▶ INSTRUCTIONS FOR THE TASK
Hand back each record exactly as you find it.

(Items listed in a dataset)
--------------------------------------------------

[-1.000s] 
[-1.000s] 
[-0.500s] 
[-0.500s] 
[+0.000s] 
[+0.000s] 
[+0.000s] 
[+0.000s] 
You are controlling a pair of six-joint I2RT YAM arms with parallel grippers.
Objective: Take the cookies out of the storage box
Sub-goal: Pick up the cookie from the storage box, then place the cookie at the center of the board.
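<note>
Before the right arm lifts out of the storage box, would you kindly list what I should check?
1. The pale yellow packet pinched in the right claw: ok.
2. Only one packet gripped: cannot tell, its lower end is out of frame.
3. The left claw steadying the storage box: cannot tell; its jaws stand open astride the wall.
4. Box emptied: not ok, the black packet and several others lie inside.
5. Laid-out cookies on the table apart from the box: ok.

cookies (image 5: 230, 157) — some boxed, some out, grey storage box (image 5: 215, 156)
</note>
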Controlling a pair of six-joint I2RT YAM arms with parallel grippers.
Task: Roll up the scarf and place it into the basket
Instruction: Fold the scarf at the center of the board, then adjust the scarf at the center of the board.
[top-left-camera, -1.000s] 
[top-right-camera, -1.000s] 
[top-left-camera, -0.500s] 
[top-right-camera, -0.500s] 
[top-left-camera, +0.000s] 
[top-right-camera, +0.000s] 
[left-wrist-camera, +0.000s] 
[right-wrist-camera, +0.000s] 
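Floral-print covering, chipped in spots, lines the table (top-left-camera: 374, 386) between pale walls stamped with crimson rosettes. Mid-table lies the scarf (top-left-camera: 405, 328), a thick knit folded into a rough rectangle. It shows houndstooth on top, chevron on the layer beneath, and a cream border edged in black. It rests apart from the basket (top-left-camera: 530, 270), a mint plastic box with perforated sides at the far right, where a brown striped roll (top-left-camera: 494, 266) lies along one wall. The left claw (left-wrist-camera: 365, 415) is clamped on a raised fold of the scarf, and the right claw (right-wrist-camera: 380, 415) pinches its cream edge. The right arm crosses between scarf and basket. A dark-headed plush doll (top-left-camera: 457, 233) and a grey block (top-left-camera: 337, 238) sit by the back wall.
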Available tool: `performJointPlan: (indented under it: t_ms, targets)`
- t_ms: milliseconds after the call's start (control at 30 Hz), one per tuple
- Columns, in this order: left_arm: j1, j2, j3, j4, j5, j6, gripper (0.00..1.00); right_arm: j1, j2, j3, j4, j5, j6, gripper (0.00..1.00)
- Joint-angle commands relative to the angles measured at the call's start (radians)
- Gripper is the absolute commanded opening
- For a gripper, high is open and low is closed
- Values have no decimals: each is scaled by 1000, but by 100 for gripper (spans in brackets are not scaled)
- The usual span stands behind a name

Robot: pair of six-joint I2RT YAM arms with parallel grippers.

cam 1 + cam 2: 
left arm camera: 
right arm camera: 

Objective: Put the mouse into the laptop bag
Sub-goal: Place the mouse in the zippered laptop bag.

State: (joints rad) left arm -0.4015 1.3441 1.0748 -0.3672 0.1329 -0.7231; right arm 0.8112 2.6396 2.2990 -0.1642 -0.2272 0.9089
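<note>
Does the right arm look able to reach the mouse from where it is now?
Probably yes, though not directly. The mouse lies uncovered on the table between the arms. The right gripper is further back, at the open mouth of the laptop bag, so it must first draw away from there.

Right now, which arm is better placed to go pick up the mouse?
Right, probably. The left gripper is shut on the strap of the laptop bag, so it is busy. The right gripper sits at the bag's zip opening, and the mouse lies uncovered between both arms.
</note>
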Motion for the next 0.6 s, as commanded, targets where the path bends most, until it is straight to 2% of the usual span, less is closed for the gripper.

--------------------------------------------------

▶ RESPONSE AREA
[-1.000s] 
[-1.000s] 
[-0.500s] 
[-0.500s] 
[+0.000s] 
[+0.000s] 
[+0.000s] 
[+0.000s] 
You are controlling a pair of six-joint I2RT YAM arms with parallel grippers.
Objective: Take the cookies out of the storage box
Sub-goal: Pick up the cookie from the storage box, then place the cookie at the center of the board.
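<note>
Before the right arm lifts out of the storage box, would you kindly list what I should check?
1. The pale yellow packet pinched in the right claw: ok.
2. Only one packet gripped: cannot tell, its lower end is out of frame.
3. The left claw steadying the storage box: cannot tell; its jaws stand open astride the wall.
4. Box emptied: not ok, the black packet and several others lie inside.
5. Laid-out cookies on the table apart from the box: ok.

cookies (image 5: 230, 157) — some boxed, some out, grey storage box (image 5: 215, 156)
</note>
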Controlling a pair of six-joint I2RT YAM arms with parallel grippers.
Task: Roll up the scarf and place it into the basket
Instruction: Fold the scarf at the center of the board, then adjust the scarf at the center of the board.
[top-left-camera, -1.000s] 
[top-right-camera, -1.000s] 
[top-left-camera, -0.500s] 
[top-right-camera, -0.500s] 
[top-left-camera, +0.000s] 
[top-right-camera, +0.000s] 
[left-wrist-camera, +0.000s] 
[right-wrist-camera, +0.000s] 
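Floral-print covering, chipped in spots, lines the table (top-left-camera: 374, 386) between pale walls stamped with crimson rosettes. Mid-table lies the scarf (top-left-camera: 405, 328), a thick knit folded into a rough rectangle. It shows houndstooth on top, chevron on the layer beneath, and a cream border edged in black. It rests apart from the basket (top-left-camera: 530, 270), a mint plastic box with perforated sides at the far right, where a brown striped roll (top-left-camera: 494, 266) lies along one wall. The left claw (left-wrist-camera: 365, 415) is clamped on a raised fold of the scarf, and the right claw (right-wrist-camera: 380, 415) pinches its cream edge. The right arm crosses between scarf and basket. A dark-headed plush doll (top-left-camera: 457, 233) and a grey block (top-left-camera: 337, 238) sit by the back wall.
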Available tool: `performJointPlan: (indented under it: t_ms, targets)`
- t_ms: milliseconds after the call's start (control at 30 Hz), one per tuple
- Columns, in this order: left_arm: j1, j2, j3, j4, j5, j6, gripper (0.00..1.00); right_arm: j1, j2, j3, j4, j5, j6, gripper (0.00..1.00)
- Joint-angle commands relative to the angles measured at the call's start (radians)
- Gripper is the absolute commanded opening
- For a gripper, high is open and low is closed
- Values have no decimals: each is scaled by 1000, but by 100 for gripper (spans in brackets are not scaled)
- The usual span stands behind a name

Robot: pair of six-joint I2RT YAM arms with parallel grippers.

cam 1 + cam 2: 
left arm camera: 
right arm camera: 

Objective: Put the mouse into the laptop bag
Sub-goal: Place the mouse in the zippered laptop bag.

State: (joints rad) left arm -0.4015 1.3441 1.0748 -0.3672 0.1329 -0.7231; right arm 0.8112 2.6396 2.2990 -0.1642 -0.2272 0.9089
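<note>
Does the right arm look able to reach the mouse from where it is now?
Probably yes, though not directly. The mouse lies uncovered on the table between the arms. The right gripper is further back, at the open mouth of the laptop bag, so it must first draw away from there.

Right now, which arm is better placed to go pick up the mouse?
Right, probably. The left gripper is shut on the strap of the laptop bag, so it is busy. The right gripper sits at the bag's zip opening, and the mouse lies uncovered between both arms.
</note>
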Motion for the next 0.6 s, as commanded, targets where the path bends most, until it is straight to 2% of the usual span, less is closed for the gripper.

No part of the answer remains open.